As I didn't have right kind of tools, I gave bike to dealer for repair. It seems they messed up with bike. FreeHub seems to be working. They have created new problem: Chain is now not shifting while changing the gear. Sad

Right now, I am not expert in bike-related technical terms.
  Reply
#8
Take it back to dealer and tell them to fix what they messed up!
Good maintenance to your Bike, can make it like the wheels are, true and smooth!
  Reply
#9
Sad affair: Sad

What was supposed to be a minor issue, mechanic ended up damaging the complete cassette/freehub assembly. This seems to be a deliberate work as I saw visibly big slashes on cassette.

Dealer now says repair/change of part will take more than 15 days.

I am really sad that I am missing my rides.

I made a mistake of buying bike from this shop.

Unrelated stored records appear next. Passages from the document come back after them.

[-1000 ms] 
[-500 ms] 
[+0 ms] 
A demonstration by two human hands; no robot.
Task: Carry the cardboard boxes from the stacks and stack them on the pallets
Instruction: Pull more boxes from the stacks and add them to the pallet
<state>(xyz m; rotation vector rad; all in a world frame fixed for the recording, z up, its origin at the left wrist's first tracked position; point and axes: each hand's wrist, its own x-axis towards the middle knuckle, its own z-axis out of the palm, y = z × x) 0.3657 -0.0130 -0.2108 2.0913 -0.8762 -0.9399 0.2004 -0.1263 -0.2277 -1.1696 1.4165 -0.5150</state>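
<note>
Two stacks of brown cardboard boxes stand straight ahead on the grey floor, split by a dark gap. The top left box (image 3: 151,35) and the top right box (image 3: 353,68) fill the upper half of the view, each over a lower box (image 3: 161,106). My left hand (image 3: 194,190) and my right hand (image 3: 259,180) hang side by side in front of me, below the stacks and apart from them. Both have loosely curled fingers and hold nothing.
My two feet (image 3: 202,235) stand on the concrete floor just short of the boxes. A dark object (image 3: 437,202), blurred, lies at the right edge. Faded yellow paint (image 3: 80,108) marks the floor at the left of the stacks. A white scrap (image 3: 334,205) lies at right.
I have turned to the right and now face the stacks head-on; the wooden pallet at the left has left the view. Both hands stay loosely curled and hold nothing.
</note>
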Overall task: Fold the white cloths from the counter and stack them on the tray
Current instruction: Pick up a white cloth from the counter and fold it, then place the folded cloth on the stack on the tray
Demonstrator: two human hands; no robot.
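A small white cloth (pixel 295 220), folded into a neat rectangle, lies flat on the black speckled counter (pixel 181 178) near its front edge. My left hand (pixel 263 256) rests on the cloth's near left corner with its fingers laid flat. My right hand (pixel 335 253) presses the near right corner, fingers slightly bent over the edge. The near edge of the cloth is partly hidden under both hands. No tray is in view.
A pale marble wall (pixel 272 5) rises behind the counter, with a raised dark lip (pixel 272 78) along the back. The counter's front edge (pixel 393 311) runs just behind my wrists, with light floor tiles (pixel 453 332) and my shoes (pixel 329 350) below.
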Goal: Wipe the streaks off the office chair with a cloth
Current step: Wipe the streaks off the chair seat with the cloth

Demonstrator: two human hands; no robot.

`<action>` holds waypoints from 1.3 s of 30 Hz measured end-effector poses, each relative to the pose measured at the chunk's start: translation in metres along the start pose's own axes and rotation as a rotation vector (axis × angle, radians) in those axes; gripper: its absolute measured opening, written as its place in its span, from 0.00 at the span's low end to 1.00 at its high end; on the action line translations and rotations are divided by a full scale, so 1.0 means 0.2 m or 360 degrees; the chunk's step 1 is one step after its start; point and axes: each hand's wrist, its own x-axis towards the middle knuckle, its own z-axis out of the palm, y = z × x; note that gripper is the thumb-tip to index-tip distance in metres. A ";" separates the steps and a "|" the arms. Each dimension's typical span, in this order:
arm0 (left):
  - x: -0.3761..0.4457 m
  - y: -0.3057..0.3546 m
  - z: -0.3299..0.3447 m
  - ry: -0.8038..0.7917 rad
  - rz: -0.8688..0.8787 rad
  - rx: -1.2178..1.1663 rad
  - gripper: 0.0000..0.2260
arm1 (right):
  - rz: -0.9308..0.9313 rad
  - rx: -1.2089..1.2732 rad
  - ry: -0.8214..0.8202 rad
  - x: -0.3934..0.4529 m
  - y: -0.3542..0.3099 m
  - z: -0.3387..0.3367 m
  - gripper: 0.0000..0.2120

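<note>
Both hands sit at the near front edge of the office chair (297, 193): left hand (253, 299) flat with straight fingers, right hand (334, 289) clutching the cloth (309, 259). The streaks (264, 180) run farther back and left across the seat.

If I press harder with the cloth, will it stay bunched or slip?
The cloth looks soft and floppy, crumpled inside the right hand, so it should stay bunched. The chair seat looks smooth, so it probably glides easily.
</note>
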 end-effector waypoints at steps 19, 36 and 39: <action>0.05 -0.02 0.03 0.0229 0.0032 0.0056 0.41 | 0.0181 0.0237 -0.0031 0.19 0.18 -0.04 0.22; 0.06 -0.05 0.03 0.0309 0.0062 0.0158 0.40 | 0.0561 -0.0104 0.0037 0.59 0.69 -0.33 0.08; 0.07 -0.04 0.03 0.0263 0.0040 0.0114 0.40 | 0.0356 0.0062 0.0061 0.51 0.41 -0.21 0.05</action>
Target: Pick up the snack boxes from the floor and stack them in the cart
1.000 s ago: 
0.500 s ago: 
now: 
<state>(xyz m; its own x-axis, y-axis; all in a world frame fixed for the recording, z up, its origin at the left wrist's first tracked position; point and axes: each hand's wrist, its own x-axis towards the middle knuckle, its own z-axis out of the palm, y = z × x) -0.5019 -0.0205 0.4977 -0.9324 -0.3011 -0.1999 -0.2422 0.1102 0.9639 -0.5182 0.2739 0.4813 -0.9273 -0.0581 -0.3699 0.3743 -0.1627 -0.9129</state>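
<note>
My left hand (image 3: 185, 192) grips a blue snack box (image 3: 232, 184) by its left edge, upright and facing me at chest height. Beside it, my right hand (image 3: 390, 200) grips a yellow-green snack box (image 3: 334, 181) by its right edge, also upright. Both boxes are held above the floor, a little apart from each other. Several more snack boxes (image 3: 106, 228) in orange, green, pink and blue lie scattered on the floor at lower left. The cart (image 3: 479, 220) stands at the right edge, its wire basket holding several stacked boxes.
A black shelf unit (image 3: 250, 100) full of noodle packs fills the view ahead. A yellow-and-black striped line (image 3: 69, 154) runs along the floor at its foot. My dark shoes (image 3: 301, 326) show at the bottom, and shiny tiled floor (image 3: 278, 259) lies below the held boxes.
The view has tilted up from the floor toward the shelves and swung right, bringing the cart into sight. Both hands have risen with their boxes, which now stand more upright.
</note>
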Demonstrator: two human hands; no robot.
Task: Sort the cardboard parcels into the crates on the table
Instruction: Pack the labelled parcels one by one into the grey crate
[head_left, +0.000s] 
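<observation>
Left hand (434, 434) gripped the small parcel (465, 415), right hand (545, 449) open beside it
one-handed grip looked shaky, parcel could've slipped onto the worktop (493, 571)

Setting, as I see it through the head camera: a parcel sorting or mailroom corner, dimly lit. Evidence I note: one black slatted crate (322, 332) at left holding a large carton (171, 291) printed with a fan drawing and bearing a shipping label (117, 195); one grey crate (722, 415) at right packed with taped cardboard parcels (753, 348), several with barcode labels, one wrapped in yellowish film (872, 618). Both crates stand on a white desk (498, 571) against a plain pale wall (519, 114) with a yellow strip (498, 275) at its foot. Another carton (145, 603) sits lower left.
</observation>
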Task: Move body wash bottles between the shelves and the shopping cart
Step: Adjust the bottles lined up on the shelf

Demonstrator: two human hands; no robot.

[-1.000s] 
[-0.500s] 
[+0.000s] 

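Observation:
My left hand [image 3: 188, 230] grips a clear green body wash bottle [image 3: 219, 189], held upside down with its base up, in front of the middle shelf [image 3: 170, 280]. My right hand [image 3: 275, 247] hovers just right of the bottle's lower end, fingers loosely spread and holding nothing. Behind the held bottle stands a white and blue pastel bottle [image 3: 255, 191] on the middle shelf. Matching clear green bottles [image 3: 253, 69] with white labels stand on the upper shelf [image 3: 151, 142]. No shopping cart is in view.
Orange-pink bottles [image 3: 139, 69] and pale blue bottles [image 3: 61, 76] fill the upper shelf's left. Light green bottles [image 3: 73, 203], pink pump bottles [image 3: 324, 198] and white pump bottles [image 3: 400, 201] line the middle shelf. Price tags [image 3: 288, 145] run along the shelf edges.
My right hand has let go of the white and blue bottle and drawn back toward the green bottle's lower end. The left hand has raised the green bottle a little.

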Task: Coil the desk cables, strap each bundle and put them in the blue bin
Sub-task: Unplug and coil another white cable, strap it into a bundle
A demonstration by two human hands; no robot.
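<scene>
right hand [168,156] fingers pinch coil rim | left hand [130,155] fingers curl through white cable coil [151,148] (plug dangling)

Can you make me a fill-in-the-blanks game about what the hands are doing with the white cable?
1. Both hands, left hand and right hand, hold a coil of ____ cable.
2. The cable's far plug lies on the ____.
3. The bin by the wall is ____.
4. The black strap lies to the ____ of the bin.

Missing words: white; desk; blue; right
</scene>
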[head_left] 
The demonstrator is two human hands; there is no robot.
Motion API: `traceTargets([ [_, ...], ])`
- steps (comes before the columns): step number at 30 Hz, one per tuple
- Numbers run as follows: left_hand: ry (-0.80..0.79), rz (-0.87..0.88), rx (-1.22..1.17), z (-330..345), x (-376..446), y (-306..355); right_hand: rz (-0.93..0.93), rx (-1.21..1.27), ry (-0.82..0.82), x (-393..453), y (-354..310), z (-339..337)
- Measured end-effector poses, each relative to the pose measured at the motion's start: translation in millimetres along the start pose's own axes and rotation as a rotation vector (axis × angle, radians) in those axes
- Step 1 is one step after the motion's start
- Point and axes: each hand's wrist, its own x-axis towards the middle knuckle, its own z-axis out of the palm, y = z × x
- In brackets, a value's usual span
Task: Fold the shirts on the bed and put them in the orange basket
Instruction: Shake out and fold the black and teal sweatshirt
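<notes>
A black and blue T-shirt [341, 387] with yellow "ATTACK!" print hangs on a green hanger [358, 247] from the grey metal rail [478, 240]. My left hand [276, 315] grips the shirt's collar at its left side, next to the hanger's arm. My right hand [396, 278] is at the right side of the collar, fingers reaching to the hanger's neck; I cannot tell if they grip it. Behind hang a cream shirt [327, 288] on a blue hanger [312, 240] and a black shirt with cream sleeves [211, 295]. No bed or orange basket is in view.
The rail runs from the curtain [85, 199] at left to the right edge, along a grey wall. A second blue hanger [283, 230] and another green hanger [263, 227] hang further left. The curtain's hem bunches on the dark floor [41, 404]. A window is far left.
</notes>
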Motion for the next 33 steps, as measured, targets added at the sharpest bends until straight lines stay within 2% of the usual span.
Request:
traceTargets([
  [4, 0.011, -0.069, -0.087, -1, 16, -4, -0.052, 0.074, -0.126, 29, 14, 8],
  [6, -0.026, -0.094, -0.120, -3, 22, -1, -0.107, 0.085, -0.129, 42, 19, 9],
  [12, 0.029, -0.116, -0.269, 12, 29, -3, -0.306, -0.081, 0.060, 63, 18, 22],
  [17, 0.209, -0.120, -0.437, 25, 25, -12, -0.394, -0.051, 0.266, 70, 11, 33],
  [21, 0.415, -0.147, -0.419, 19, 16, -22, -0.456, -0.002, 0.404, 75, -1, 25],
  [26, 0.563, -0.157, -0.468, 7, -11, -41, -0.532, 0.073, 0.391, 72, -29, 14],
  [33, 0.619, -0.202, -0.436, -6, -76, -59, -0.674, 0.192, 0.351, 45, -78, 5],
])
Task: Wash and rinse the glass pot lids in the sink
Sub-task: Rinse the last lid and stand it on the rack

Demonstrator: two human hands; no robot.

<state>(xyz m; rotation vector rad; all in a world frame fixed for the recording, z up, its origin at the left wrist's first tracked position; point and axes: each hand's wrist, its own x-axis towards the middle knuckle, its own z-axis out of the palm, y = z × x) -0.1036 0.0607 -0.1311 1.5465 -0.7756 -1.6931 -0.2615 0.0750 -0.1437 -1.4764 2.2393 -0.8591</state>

Very bad support and rude behavior from dealer.
  Reply
#10
I have worked as a bicycle mechanic and was told by my employer that any new bikes brought back with a fault unless caused by the owner trying to sort the problem and making it worse before returning the bike were free of charge repairs as were parts unless the part was damaged through misuse which wasnt covered by the warranty.
If the bike dealer isnt providing post sale warranty service properly and isnt being curteous to you may i suggest that you email cannondale and explain to them the problem with this bike dealer especially as you say they deliberately caused a further fault on the bike and are claiming that it will take more than 15 days to repair somehow i think he is telling porkies about this at most it would take half a morning if that to remove the rear wheel take off the cassette change the freehub and refit the cassette and refit the wheel any competent mechanic could do that job in about an hour and a half though replacing the whole wheel and cassette would make it a 25 minute job which under warranty is the easiest option as the bike dealer returns the wheel to cannondale to get a replacement or credit on his account with them(covering the cost of the wheel and cassette value)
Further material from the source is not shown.